WE ARE ALL ARTISTS
The majority of my life I thought art “was not my thing”…
I always wanted to be an artist, I remember sitting attempting to draw a realistic portrayal of ANYTHING, but I was always disappointed with the outcome. Somewhere along the way, I decided you could only be an artist if you were born an artist and stopped trying. Instead, I was good at math and science, I was a pretty good swimmer and a hard worker. The rest, I was not so sure about…
My mom used to sew our clothes. She made my sister’s bridesmaid dresses. She made me a T-shirt quilt after college from a plethora of swimming souvenirs. She continues to sew gifts for my children. My Dad, after his retirement, took to whittling wood into ball point pens. He makes us wooden gifts each Christmas. A cradle, a bread knife, a wine cork, a cutting board, a necklace tree… He made my daughter a wooden doll house. He made my son a wooden train…

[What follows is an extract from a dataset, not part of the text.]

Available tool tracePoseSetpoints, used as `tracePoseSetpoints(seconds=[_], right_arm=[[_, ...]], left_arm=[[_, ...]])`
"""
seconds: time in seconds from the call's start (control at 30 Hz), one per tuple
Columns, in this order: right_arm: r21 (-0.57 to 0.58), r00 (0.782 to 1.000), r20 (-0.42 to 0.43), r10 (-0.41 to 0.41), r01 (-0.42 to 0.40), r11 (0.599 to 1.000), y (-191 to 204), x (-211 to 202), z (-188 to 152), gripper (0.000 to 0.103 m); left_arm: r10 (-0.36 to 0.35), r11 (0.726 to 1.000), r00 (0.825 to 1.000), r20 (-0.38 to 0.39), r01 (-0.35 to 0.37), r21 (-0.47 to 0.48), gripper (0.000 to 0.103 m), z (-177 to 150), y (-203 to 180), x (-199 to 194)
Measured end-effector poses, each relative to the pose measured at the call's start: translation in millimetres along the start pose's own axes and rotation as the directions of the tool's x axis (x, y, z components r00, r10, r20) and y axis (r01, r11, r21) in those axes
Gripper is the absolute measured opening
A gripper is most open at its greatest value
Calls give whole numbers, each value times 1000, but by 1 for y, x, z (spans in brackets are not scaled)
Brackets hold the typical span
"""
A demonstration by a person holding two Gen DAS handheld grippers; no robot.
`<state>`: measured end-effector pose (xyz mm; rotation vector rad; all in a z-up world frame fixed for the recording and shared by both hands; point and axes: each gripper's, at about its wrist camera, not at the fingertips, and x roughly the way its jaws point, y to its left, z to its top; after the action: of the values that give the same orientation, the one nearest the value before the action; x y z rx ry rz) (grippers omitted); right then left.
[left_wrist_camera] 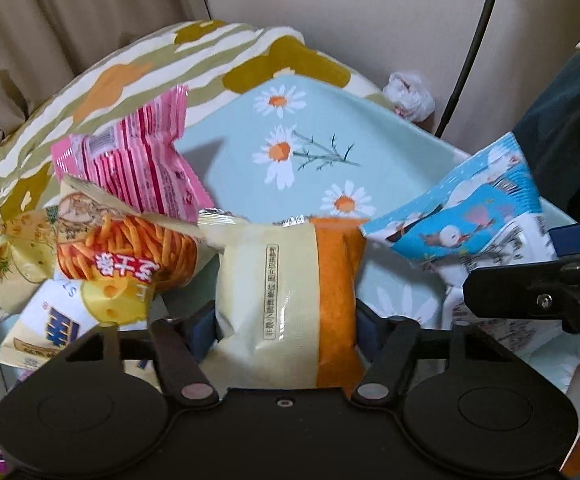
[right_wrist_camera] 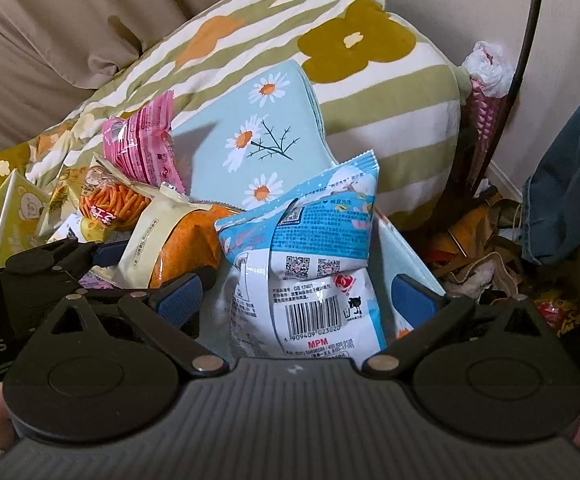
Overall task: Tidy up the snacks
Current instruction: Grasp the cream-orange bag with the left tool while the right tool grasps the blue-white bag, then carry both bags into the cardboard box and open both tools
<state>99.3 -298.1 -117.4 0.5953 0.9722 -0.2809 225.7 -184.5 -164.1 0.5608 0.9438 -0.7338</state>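
Observation:
My left gripper (left_wrist_camera: pixel 286 320) is shut on a cream and orange snack bag (left_wrist_camera: pixel 290 300), which stands upright between the blue pads; the bag also shows in the right wrist view (right_wrist_camera: pixel 178 248). My right gripper (right_wrist_camera: pixel 294 300) is open, its blue pads on either side of a blue and white snack bag (right_wrist_camera: pixel 306 272) without pressing it. That bag shows at the right of the left wrist view (left_wrist_camera: pixel 470 224). A pink bag (left_wrist_camera: pixel 138 160) and an orange-stick snack bag (left_wrist_camera: pixel 126 244) lie to the left.
The snacks sit on a light blue daisy-print cloth (left_wrist_camera: pixel 302 152) in front of a green-striped flowered pillow (right_wrist_camera: pixel 370 60). More yellow and white packets (left_wrist_camera: pixel 50 320) pile at the left. A black cable (right_wrist_camera: pixel 526 40), a crumpled plastic bag (right_wrist_camera: pixel 486 68) and floor clutter (right_wrist_camera: pixel 490 248) lie at the right.

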Motion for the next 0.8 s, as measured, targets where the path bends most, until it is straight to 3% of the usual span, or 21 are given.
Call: tracePoseSetpoints(seconds=[0.37,0.57,0.8], right_arm=[[-44,1000,-23,-5,4,999,5,14,-1,103],[-123,999,-36,-26,22,992,12,20,-3,103],[-241,997,-48,-65,52,969,16,23,-7,80]], left_arm=[[-2,1000,1000,-6,2,-30,67,-14,-2,-10],[12,997,1000,-17,-13,-79,67,-26,-3,-18],[39,988,999,-19,-42,-147,66,-38,-7,-27]])
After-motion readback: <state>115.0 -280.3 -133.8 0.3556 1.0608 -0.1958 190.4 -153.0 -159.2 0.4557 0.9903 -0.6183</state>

My mother’s father was a pilot, he owned a small airport in rural Wisconsin, and had a Christmas tree farm. He tinkered in the garage well into his 90’s. Her mother, who could also fly a plane, was a talented seamstress. She crocheted afghans for my sisters and I, along with MANY other relatives, until she passed away at 93 years old…

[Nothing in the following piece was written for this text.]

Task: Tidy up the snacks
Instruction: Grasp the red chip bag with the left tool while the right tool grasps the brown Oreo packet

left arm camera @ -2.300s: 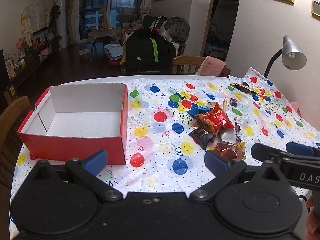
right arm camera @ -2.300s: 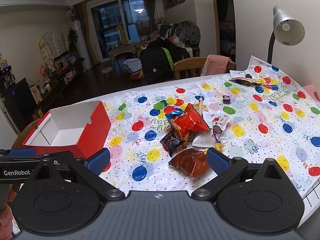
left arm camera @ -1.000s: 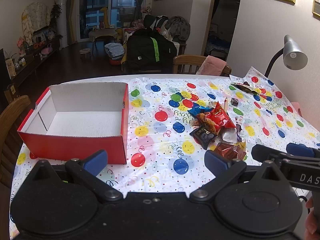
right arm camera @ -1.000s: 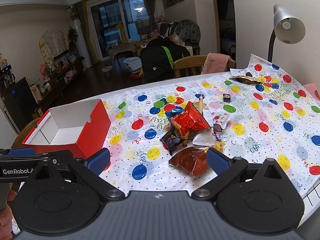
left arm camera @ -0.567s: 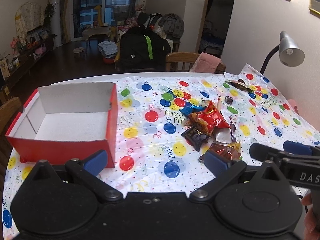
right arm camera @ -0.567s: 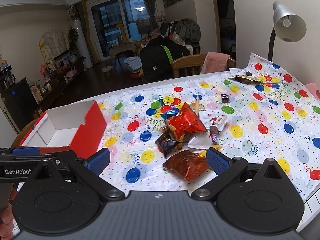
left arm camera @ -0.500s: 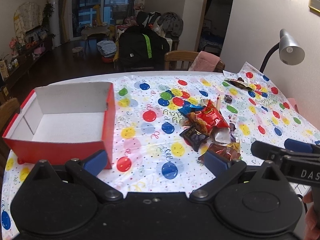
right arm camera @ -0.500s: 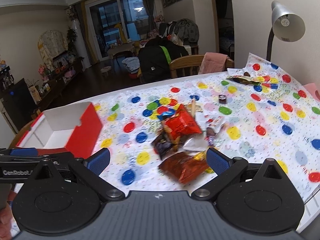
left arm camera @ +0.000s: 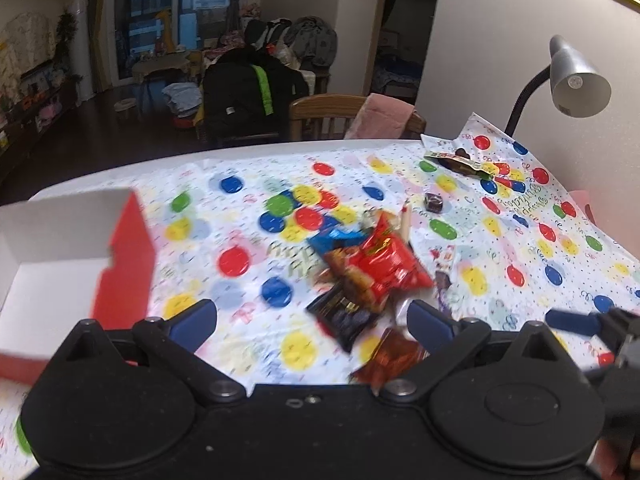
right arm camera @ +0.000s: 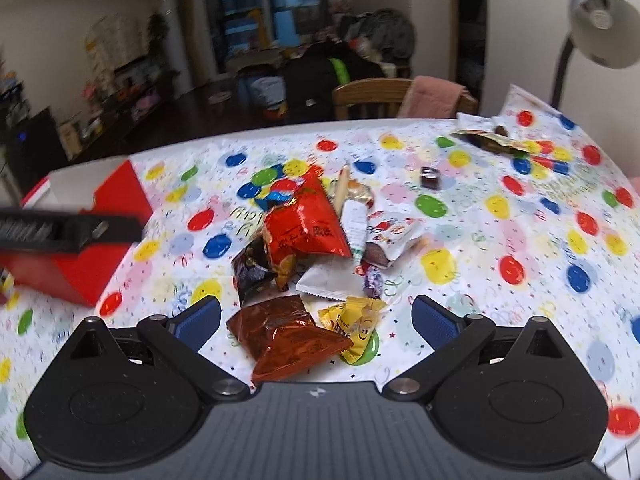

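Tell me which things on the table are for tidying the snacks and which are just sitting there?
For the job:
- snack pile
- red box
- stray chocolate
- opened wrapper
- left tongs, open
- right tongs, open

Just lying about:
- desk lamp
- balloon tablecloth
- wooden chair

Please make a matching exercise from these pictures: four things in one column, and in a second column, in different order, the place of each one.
Things:
1. red box
2. desk lamp
3. bright red snack bag
4. small dark candy

Places:
A. alone on the cloth, beyond the pile
B. far right, by the wall
C. left side of the table
D. on top of the snack pile

Pairs: 1-C, 2-B, 3-D, 4-A
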The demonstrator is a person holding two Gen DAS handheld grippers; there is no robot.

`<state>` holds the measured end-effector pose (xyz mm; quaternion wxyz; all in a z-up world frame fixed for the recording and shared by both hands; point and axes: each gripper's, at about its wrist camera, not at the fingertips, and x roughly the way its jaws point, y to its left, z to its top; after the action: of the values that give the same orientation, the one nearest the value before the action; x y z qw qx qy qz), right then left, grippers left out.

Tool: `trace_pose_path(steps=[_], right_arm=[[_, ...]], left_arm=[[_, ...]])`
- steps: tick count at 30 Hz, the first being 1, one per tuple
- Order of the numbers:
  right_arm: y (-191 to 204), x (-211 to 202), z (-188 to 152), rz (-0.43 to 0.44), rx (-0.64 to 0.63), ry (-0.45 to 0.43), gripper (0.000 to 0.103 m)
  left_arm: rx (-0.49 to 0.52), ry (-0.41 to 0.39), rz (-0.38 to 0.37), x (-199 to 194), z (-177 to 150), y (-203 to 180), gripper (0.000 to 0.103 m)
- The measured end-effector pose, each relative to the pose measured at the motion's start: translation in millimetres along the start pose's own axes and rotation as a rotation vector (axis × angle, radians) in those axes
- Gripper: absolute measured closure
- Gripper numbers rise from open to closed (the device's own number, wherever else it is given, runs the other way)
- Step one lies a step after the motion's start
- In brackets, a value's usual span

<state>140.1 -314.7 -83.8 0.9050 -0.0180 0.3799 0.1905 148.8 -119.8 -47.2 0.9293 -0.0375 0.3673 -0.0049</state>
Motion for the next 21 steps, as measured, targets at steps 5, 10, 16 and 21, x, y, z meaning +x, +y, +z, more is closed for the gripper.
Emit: trace_pose_path(steps=[5,10,16,21], right_arm=[[0,23,-7,0.070,-0.090,0.062,0.005],[5,49,-8,0.126,-0.169,0.096,0.010],[9,74,-7,0.170,-0.242,0.136,0.020],[11,83,-4,0.204,-0.279,0.149,0.020]], left_arm=[[-0.004,0.043,-0.034,40,17,-13,0.004],[0.016,0.064,-0.041,70,25,-26,0.004],[0.124,0.093,-0.088,102,32,-48,0.004],[0.153,0.169,-0.140,130,37,-59,0.004]])
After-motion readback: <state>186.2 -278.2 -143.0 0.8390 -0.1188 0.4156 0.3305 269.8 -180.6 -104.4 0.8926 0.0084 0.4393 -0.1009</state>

My father’s father was a dairy farmer. Eventually, he sold the farm and worked in a 7-UP plant. Like his son, he enjoyed wood working. I have a toy box he made me when I was a toddler…
My cultural heritage is filled with MAKERS…ARTISTS.
What I know now is that we all have that artist inside of us. A lot of us have just not found the courage to go looking for it. We are scared to be vulnerable, we are scared to take the risk, we are scared to let it out. We are fearful of the judgement. We are fearful we will not be good enough. We are fearful others will think it all a waste of time.
As I have grown older, I have grown braver. I have discovered that the only way to feel whole is to feel vulnerable, to take the risk of being judged. To be my authentic self I need to sit in a space of creativity and learn to just BE. I have found in this place I am the most free, in this place I am the most me.
I am passionate about helping others find this part of themselves. We all have it, we just have to dust it off. Sometimes we have to dig it up, and then dust it off. But, if we can find the courage to practice our creativity, we can find our true selves. We can learn to live with hope and joy. We can find that we are all …artists.
This is awesome, and it’s so very true! Thanks for the inspirational message, and I loved reading about the history of your family. Yes, we all need to just let go of our fears and find the joy! Thanks for the reminder and the nudge.
I am so glad you enjoyed it!
It’s funny how we see ourselves and how different others see us. I’ve always thought of you as talented and creative. I’ve seen your Mom and Dad’s handiwork and figured that you had inherited their talents. I loved your story and can’t wait to see more. Joy is around us and within us.
I remember doing Christmas Crafts at your house when we were really little:) Thank you!
Nicole, I love this. Thank you so much for sharing your vulnerabilities, and talking about my parents. Part of being artistic and creative is in giving the product of that expression to others, that they might enjoy it too. Part of the joy I saw in your daughter Julie’s class yesterday, was not only the accomplishment of working together to make several “Linus” fleece blankets, but also that other children would receive them who were scared or injured.
Thanks Mom! It was fun to think about all your parents did that I was oblivious to as a child. Julie enjoyed having you there at Grandparents Day!XOXO
Love this! Thank you!
Thank you! Miss you Beth!
Nicole, this is beautiful and surprising! I’ve always known you are creative and artistic. Funny what others see in us that we dont see ourselves!
Thanks for sharing and for the inspirational words!
Thank you! As an adult I think I have been able to let myself try to do more and have become less afraid of failure. As a kid and young adult I never thought I was good at it. Do you remember ripping the wall paper off the walls with me and Melissa in my bedroom in Tomah and painting my room? There was some creativity I think but I did not see it as such. Love you!
I do remember the wall paper party!! So fun! Love you too!